» Problem:
Reproduce each line from the first in the data through the line that contains "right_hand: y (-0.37" exactly; give nothing else.

------

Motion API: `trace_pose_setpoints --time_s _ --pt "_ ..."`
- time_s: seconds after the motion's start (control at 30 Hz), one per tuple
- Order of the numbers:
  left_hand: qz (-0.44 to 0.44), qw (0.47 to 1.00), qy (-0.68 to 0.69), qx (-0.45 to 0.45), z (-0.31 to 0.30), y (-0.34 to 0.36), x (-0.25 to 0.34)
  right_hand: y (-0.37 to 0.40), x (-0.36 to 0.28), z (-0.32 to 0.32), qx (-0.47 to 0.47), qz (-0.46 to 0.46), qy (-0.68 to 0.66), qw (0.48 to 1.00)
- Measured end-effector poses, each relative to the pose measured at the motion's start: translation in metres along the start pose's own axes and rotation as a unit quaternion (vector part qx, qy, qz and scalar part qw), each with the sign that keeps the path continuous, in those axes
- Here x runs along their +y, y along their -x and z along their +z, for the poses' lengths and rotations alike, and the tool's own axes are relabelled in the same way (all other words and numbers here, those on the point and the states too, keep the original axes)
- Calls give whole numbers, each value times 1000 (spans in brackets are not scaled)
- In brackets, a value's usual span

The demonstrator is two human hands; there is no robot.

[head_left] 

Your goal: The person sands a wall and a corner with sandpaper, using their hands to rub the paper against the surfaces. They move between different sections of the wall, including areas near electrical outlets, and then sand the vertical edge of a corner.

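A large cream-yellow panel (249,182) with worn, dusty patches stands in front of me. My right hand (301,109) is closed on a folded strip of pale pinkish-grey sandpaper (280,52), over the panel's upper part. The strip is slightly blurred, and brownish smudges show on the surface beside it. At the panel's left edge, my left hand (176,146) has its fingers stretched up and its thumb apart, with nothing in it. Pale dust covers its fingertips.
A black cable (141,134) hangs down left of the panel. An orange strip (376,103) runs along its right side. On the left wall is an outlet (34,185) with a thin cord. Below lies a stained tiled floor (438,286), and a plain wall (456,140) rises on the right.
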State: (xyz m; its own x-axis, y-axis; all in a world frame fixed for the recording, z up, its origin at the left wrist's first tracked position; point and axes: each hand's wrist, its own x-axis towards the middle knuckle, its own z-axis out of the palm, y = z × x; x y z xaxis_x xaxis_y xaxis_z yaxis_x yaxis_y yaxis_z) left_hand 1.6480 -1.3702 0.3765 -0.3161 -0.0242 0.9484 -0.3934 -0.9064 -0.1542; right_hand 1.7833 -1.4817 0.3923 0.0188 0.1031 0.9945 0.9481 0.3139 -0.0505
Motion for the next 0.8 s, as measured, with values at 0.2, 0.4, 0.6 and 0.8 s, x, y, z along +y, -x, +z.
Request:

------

» Output of the task:
Motion API: `trace_pose_setpoints --time_s _ --pt "_ ..."`
- time_s: seconds after the motion's start (control at 30 Hz), one per tuple
- Order of the numbers:
  left_hand: qz (-0.44 to 0.44), qw (0.47 to 1.00), qy (-0.68 to 0.69), qx (-0.45 to 0.45), z (-0.31 to 0.30), y (-0.34 to 0.36), x (-0.25 to 0.34)
  right_hand: y (-0.37 to 0.40), x (-0.36 to 0.28), z (-0.32 to 0.32), qx (-0.47 to 0.47), qz (-0.46 to 0.46), qy (-0.68 to 0.66), qw (0.48 to 1.00)

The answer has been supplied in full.